Items from a data source:
[Start of section]

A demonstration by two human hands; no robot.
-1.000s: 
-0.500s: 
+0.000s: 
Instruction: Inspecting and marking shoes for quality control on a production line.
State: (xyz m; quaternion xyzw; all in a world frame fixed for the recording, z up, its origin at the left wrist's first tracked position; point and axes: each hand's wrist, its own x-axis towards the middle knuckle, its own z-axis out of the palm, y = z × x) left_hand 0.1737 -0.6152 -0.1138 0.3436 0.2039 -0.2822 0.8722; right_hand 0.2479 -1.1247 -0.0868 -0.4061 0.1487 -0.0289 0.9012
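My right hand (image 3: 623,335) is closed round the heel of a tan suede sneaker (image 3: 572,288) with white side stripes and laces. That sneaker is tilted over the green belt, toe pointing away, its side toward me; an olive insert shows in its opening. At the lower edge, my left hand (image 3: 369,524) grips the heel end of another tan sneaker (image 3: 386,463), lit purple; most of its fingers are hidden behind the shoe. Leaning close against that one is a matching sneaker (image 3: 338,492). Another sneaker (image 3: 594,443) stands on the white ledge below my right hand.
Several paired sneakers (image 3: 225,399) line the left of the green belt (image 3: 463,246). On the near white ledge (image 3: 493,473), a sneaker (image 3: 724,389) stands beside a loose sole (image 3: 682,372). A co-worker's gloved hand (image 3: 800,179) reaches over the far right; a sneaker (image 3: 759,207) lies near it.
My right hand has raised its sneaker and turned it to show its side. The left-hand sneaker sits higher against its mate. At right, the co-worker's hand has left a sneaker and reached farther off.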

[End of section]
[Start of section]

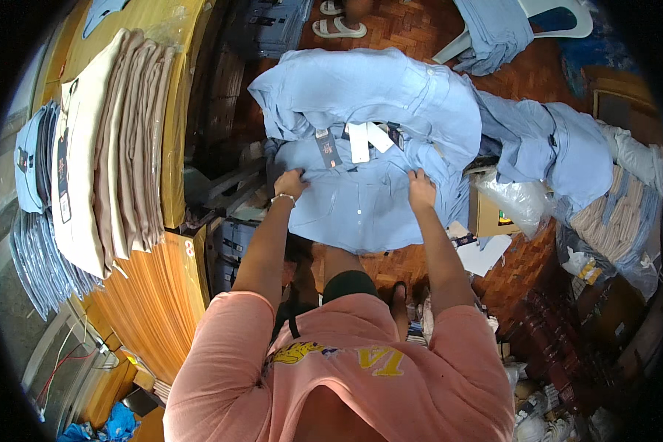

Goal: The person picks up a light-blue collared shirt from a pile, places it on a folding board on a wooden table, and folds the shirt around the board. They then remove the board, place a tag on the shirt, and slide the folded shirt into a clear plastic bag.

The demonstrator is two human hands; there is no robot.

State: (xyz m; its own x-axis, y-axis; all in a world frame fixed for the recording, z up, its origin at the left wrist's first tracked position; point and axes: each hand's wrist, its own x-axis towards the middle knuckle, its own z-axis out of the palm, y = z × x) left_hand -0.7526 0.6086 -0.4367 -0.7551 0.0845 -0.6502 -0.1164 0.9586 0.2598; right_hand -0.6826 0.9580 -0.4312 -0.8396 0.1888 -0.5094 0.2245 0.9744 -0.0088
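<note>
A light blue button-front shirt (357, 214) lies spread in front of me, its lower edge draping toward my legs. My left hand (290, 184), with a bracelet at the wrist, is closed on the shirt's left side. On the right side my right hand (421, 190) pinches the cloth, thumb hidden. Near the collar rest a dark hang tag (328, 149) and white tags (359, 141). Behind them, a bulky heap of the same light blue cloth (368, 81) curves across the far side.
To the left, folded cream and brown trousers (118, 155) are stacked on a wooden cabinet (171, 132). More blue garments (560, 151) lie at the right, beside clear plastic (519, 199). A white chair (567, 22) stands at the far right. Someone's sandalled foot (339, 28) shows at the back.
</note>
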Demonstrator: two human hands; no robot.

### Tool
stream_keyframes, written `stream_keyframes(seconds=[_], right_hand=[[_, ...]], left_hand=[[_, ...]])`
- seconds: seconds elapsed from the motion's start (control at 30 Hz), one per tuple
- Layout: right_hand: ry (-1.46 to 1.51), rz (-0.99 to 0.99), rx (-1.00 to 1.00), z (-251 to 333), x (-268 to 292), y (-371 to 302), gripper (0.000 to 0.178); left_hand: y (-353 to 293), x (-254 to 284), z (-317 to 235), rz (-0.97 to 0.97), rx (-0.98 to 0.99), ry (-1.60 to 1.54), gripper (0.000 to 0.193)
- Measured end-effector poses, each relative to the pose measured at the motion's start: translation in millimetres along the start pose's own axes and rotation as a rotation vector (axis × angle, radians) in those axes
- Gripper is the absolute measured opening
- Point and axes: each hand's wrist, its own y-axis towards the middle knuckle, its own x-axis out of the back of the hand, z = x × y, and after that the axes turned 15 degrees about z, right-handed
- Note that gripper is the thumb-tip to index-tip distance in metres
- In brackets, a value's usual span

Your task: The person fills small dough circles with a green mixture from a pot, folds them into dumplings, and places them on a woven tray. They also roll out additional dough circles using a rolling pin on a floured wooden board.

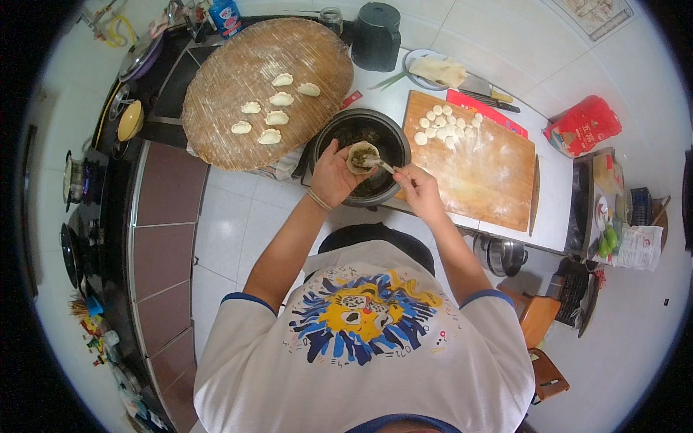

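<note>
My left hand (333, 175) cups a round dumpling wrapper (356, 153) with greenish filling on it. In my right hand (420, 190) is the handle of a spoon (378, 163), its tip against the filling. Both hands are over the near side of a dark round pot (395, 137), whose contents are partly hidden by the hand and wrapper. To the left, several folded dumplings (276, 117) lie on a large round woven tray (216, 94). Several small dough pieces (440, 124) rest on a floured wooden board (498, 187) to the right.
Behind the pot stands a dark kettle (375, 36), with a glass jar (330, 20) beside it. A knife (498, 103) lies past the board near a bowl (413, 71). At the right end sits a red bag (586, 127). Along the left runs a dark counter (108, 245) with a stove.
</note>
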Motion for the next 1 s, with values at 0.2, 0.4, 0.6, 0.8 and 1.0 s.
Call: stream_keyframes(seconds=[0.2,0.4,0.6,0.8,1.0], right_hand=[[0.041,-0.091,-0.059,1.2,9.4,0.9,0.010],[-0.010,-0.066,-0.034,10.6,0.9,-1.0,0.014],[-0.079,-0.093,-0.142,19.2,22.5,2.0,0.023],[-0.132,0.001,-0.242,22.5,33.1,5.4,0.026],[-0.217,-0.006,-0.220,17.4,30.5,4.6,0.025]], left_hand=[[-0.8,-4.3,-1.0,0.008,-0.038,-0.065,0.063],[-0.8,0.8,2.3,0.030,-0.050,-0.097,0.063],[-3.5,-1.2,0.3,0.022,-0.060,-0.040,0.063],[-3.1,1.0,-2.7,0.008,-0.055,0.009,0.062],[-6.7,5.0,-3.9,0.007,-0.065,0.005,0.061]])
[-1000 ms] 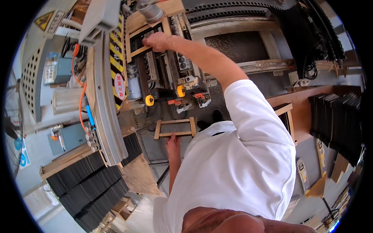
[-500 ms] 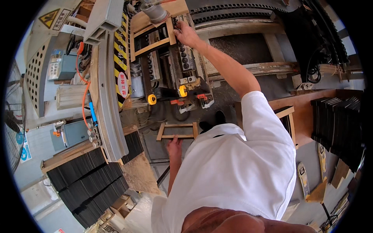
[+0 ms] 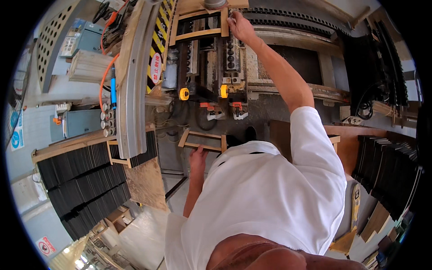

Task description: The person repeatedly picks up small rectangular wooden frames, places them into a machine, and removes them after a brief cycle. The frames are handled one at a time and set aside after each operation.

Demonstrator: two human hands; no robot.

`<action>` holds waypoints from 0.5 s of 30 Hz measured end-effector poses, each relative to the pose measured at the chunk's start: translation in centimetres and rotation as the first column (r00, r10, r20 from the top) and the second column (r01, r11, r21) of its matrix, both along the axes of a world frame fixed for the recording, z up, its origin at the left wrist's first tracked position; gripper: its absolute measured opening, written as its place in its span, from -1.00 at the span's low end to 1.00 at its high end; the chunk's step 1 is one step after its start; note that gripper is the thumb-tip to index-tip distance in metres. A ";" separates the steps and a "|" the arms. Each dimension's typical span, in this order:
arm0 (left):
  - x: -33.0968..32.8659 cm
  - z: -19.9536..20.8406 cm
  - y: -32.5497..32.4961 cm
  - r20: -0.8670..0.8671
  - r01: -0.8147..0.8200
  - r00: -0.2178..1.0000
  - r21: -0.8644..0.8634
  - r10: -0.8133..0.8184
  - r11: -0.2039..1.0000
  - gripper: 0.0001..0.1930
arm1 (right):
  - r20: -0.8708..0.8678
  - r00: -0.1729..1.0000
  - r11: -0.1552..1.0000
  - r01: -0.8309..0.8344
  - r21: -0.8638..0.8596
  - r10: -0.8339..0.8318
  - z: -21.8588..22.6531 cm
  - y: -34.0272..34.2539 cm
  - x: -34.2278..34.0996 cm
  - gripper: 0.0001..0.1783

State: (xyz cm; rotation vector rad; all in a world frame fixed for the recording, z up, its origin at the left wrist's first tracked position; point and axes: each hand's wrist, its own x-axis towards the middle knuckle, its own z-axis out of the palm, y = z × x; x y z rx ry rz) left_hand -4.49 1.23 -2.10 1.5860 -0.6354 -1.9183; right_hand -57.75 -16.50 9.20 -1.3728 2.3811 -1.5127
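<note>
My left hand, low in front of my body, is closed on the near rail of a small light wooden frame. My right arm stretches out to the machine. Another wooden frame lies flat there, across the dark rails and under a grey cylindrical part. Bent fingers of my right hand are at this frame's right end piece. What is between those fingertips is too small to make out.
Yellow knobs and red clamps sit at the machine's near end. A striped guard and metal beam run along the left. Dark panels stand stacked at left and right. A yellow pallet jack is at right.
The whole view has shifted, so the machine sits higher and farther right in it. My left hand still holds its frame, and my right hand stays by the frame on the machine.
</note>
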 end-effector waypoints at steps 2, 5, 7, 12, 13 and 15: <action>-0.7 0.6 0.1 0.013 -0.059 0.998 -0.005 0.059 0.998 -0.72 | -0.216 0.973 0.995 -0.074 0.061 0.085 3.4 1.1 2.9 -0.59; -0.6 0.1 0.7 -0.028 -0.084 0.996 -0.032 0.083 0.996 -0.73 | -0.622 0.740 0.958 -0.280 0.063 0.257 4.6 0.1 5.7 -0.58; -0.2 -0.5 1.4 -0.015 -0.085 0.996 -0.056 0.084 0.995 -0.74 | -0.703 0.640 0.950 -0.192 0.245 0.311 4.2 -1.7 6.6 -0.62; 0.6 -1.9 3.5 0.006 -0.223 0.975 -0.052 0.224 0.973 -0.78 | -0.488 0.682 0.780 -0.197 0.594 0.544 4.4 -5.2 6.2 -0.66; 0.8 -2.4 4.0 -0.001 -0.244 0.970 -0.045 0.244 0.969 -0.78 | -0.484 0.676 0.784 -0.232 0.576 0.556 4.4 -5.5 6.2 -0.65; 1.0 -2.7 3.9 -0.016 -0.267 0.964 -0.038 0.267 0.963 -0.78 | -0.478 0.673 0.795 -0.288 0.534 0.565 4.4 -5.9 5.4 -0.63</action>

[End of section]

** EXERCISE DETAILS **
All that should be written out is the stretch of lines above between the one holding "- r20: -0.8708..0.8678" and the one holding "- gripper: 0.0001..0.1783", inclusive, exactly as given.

** YOUR SOLUTION **
  - r20: -0.8708..0.8678
  - r00: -0.1729..1.0000
  - r11: -0.1552..1.0000
  - r01: -0.8309..0.8344
  - r21: -0.8638..0.8596
  - r10: -0.8339..0.8318
  - z: -21.8588..22.6531 cm
  - y: -34.0272..34.2539 cm
  - x: -34.2278..34.0996 cm
  - gripper: 0.0001..0.1783

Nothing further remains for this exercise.